[Data extracted from a collection]
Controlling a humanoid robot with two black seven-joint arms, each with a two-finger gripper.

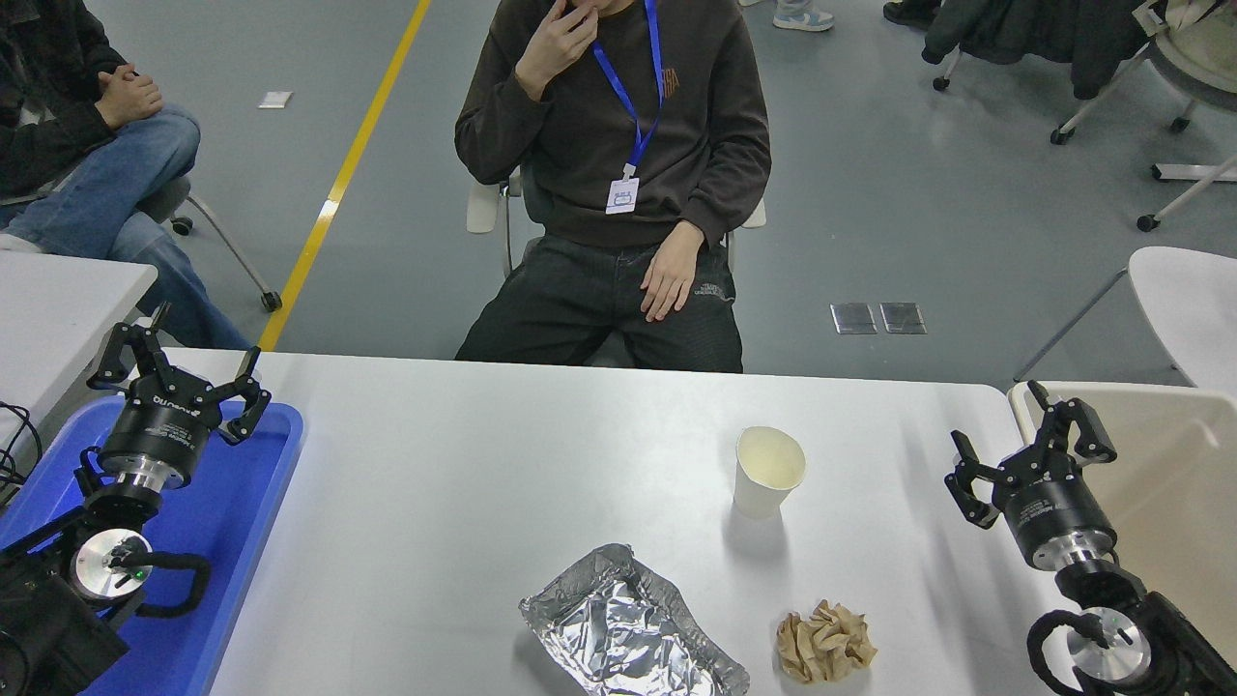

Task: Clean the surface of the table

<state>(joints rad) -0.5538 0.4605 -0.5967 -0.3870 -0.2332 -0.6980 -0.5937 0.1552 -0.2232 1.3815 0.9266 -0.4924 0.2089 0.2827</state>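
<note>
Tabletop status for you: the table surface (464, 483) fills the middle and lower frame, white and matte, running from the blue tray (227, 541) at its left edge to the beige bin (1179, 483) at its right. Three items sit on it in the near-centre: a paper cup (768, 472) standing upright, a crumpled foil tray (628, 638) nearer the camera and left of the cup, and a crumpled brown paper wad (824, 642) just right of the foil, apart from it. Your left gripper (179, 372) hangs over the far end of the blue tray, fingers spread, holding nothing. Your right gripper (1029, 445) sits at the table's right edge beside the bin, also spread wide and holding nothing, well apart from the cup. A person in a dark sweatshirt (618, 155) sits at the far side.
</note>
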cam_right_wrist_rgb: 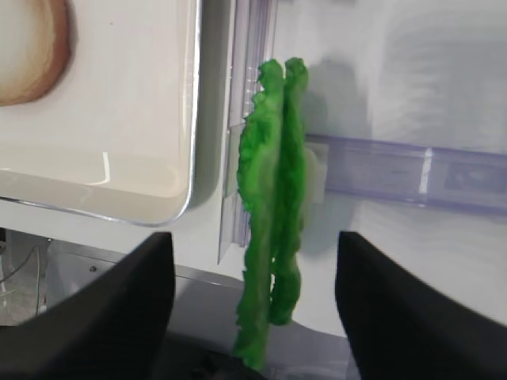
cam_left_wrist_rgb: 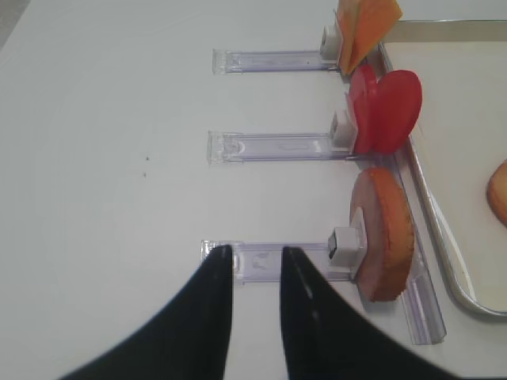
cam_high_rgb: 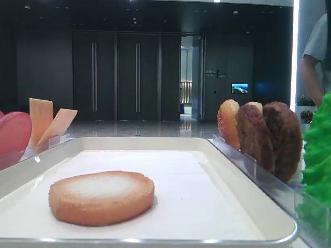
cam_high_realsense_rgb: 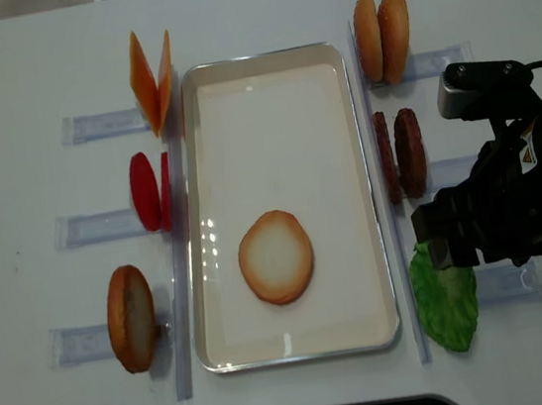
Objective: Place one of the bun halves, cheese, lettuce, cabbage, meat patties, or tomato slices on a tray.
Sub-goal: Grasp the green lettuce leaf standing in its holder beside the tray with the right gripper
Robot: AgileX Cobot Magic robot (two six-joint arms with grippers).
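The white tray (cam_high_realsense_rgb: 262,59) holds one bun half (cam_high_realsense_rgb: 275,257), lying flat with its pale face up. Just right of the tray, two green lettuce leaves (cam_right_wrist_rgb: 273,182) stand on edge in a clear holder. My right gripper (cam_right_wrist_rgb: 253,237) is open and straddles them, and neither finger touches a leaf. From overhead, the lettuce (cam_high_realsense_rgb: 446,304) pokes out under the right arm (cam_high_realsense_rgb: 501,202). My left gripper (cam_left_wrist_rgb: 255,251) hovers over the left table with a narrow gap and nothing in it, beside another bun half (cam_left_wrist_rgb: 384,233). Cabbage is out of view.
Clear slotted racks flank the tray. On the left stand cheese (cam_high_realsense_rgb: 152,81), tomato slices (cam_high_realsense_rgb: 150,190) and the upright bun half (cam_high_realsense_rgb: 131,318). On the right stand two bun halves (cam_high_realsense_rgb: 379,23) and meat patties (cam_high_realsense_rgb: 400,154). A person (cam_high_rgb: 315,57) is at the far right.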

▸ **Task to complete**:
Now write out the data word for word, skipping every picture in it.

▸ **Written response**:
Controlling a humanoid robot with two black seven-joint arms, each with a two-finger gripper.


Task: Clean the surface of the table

<state>(joints rad) -0.5538 0.4605 -0.5967 -0.3870 -0.2332 -0.6980 -0.5937 0.1552 -0.2232 1.3815 0.9266 -0.4924 0.2089 0.2827</state>
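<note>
Tabletop status for you: the table surface (464, 483) fills the middle and lower frame, white and matte, running from the blue tray (227, 541) at its left edge to the beige bin (1179, 483) at its right. Three items sit on it in the near-centre: a paper cup (768, 472) standing upright, a crumpled foil tray (628, 638) nearer the camera and left of the cup, and a crumpled brown paper wad (824, 642) just right of the foil, apart from it. Your left gripper (179, 372) hangs over the far end of the blue tray, fingers spread, holding nothing. Your right gripper (1029, 445) sits at the table's right edge beside the bin, also spread wide and holding nothing, well apart from the cup. A person in a dark sweatshirt (618, 155) sits at the far side.
</note>
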cam_right_wrist_rgb: 
cam_left_wrist_rgb: 
cam_high_rgb: 
cam_high_realsense_rgb: 
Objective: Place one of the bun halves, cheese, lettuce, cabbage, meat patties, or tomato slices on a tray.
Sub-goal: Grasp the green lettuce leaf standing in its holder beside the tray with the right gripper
Robot: AgileX Cobot Magic robot (two six-joint arms with grippers).
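The white tray (cam_high_realsense_rgb: 262,59) holds one bun half (cam_high_realsense_rgb: 275,257), lying flat with its pale face up. Just right of the tray, two green lettuce leaves (cam_right_wrist_rgb: 273,182) stand on edge in a clear holder. My right gripper (cam_right_wrist_rgb: 253,237) is open and straddles them, and neither finger touches a leaf. From overhead, the lettuce (cam_high_realsense_rgb: 446,304) pokes out under the right arm (cam_high_realsense_rgb: 501,202). My left gripper (cam_left_wrist_rgb: 255,251) hovers over the left table with a narrow gap and nothing in it, beside another bun half (cam_left_wrist_rgb: 384,233). Cabbage is out of view.
Clear slotted racks flank the tray. On the left stand cheese (cam_high_realsense_rgb: 152,81), tomato slices (cam_high_realsense_rgb: 150,190) and the upright bun half (cam_high_realsense_rgb: 131,318). On the right stand two bun halves (cam_high_realsense_rgb: 379,23) and meat patties (cam_high_realsense_rgb: 400,154). A person (cam_high_rgb: 315,57) is at the far right.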

Nothing else belongs to the answer.